Completely Fair Scheduler
Most modern operating systems are designed to try to extract optimal performance from underlying hardware resources. This is achieved mainly by virtualization of the two main hardware resources: CPU and memory. Modern operating systems provide a multitasking environment that essentially gives each task its own virtual CPU. The task generally is unaware of the fact that it does not have exclusive use of the CPU.
Similarly, memory virtualization is achieved by giving each task its own virtual memory address space, which is then mapped onto the real memory of the system. Again, the task generally is unaware of the fact that its virtual memory addresses may not map to the same physical address in real memory.
CPU virtualization is achieved by “sharing” the CPU between multiple tasks—that is, each running task gets a small fraction of the CPU at regular intervals. The algorithm used to select one task at a time from the multiple available runnable tasks is called the scheduler, and the process of selecting the next task is called scheduling.
The scheduler is one of the most important components of any OS. Implementing a scheduling algorithm is difficult for a couple reasons. First, an acceptable algorithm has to allocate CPU time such that higher-priority tasks (for example, interactive applications like a Web browser) are given preference over low-priority tasks (for example, non-interactive batch processes like program compilation). At the same time, the scheduler must protect against low-priority process starvation. In other words, low-priority processes must be allowed to run eventually, regardless of how many high-priority processes are vying for CPU time. Schedulers also must be crafted carefully, so that processes appear to be running simultaneously without having too large an impact on system throughput.
For interactive processes like GUIs, the ideal scheduler would give each process a very small amount of time on the CPU and rapidly cycle between processes. Because users expect interactive processes to respond to input immediately, the delay between user input and process execution ideally should be imperceptible to humans—somewhere between 50 and 150ms at most.
For non-interactive processes, the situation is reversed. Switching between processes, or context switching, is a relatively expensive operation. Thus, larger slices of time on the processor and fewer context switches can improve system performance and throughput. The scheduling algorithm must strike a balance between all of these competing needs.

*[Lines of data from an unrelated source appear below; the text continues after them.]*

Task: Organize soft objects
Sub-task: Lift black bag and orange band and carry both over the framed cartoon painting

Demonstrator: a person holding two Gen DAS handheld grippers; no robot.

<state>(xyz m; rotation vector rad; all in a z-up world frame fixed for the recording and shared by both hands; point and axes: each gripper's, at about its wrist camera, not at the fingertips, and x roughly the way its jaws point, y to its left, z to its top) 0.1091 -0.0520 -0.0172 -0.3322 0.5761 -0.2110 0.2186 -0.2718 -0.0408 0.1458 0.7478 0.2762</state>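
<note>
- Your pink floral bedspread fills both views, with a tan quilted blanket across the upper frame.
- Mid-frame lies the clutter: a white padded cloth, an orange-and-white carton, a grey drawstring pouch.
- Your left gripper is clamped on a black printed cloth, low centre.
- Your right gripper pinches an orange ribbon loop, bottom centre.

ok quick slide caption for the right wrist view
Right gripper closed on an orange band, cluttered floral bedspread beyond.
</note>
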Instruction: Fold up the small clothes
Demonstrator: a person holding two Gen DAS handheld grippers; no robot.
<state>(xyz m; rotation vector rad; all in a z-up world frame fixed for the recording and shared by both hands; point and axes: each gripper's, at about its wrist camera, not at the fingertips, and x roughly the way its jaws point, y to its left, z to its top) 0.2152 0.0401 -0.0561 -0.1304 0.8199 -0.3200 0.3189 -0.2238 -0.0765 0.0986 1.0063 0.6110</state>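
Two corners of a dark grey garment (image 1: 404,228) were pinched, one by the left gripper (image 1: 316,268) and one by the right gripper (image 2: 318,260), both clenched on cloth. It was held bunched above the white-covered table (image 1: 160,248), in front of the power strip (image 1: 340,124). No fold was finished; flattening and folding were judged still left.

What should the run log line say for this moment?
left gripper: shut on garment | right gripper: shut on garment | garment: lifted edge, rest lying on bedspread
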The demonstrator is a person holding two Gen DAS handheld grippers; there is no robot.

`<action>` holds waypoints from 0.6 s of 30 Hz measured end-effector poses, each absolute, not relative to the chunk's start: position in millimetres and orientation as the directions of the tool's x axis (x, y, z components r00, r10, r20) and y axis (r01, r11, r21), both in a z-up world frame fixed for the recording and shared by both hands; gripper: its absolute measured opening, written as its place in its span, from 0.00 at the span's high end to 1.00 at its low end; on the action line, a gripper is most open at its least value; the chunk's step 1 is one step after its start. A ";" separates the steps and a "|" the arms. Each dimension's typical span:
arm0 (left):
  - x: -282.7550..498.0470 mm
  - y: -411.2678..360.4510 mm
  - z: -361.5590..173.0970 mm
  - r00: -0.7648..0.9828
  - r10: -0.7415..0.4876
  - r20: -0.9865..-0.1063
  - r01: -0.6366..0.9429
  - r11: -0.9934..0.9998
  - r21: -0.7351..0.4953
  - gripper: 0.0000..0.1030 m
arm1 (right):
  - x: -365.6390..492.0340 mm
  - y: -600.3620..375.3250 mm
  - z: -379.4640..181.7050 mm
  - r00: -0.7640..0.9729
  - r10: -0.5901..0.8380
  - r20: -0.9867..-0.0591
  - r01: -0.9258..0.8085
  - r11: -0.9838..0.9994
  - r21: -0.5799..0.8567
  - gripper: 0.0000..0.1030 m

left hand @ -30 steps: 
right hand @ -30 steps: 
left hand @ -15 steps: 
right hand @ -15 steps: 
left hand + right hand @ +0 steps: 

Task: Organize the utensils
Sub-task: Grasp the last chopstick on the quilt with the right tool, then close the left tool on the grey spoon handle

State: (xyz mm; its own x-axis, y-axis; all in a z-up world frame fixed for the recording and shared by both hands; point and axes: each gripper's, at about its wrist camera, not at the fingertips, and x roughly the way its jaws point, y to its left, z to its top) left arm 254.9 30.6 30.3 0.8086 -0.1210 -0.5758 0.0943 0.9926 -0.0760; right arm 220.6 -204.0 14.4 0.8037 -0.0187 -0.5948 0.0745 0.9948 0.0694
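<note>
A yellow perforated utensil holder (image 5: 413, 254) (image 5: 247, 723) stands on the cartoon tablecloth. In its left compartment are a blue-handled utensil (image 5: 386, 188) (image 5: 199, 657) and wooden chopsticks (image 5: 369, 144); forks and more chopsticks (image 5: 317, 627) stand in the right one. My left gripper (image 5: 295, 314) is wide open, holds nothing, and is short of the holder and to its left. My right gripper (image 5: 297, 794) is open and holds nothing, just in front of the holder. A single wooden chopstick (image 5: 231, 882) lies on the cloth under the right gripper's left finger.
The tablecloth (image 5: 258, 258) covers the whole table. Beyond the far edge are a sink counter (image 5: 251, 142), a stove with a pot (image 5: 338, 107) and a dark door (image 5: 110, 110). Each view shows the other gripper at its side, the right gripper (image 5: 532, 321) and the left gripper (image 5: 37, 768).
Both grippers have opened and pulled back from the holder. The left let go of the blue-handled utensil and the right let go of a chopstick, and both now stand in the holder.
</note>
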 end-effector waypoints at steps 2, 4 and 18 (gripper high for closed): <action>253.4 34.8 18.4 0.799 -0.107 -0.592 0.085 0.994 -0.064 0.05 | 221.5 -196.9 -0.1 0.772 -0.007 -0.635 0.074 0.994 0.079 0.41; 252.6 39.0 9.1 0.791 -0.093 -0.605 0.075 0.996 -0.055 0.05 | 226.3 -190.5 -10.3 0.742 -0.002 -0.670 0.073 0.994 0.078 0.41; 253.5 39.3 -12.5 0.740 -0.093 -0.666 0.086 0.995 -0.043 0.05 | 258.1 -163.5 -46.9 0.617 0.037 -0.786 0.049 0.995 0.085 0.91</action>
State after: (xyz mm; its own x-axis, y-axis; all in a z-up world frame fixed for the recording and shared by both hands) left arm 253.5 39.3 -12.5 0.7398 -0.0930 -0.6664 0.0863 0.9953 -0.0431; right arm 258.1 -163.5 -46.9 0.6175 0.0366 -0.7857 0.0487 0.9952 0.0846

Like most modern operating systems, Linux is a multitasking operating system, and therefore, it has a scheduler. The Linux scheduler has evolved over time.
The Linux scheduler was overhauled completely with the release of kernel 2.6. This new scheduler is called the O(1) scheduler—O(...) is referred to as “big O notation”. The name was chosen because the scheduler's algorithm required constant time to make a scheduling decision, regardless of the number of tasks. The algorithm used by the O(1) scheduler relies on active and expired arrays of processes to achieve constant scheduling time. Each process is given a fixed time quantum, after which it is preempted and moved to the expired array. Once all the tasks from the active array have exhausted their time quantum and have been moved to the expired array, an array switch takes place. This switch makes the active array the new empty expired array, while the expired array becomes the active array.
The main issue with this algorithm is the complex heuristics used to mark a task as interactive or non-interactive. The algorithm tries to identify interactive processes by analyzing average sleep time (the amount of time the process spends waiting for input). Processes that sleep for long periods of time probably are waiting for user input, so the scheduler assumes they're interactive. The scheduler gives a priority bonus to interactive tasks (for better throughput) while penalizing non-interactive tasks by lowering their priorities. All the calculations to determine the interactivity of tasks are complex and subject to potential miscalculations, causing non-interactive behavior from an interactive process.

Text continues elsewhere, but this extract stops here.